About this task. Go through the material and copy each line that includes "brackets".
---*---
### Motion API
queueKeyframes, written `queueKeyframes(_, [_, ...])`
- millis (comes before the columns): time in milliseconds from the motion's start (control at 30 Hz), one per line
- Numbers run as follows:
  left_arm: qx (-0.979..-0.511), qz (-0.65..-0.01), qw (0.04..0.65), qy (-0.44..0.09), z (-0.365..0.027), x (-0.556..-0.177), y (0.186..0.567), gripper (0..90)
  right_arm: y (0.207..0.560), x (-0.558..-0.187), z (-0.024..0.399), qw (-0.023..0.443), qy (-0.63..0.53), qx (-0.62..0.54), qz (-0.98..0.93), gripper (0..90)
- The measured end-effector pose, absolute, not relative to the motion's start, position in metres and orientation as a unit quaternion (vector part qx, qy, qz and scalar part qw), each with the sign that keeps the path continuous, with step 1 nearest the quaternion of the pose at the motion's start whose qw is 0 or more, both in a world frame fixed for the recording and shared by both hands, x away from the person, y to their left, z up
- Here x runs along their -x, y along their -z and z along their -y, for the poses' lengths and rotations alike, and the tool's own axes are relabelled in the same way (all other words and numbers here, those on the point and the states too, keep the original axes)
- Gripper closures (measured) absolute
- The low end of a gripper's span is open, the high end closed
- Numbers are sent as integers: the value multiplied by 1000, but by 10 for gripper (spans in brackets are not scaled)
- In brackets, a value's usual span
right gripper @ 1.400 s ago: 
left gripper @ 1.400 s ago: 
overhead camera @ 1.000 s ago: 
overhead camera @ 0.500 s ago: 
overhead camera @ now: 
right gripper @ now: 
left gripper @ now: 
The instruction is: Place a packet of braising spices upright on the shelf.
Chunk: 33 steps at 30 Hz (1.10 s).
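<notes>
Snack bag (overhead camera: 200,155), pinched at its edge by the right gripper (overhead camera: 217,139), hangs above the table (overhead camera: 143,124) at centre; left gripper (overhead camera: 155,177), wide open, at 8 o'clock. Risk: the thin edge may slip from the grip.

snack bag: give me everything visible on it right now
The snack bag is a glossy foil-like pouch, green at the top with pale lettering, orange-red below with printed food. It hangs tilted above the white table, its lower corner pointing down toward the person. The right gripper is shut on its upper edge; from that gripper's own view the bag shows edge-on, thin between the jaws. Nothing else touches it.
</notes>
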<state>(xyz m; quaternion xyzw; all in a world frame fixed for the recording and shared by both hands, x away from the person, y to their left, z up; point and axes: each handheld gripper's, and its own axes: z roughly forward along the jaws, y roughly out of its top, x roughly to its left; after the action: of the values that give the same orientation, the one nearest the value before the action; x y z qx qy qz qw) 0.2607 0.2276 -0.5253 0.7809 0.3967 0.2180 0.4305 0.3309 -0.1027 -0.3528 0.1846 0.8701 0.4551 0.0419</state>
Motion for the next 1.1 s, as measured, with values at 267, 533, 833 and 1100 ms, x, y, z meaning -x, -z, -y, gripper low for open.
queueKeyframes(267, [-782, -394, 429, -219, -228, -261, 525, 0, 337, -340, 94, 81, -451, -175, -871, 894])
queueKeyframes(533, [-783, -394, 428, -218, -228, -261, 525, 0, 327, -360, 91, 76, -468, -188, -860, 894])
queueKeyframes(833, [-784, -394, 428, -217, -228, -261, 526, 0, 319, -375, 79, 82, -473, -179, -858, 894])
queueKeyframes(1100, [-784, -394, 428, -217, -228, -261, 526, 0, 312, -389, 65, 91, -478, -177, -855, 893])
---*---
Exercise solution.
- Numbers are sent as integers: the value multiplied by 1000, but by 10 for gripper (spans in brackets are not scaled)
- In brackets, a value's usual span

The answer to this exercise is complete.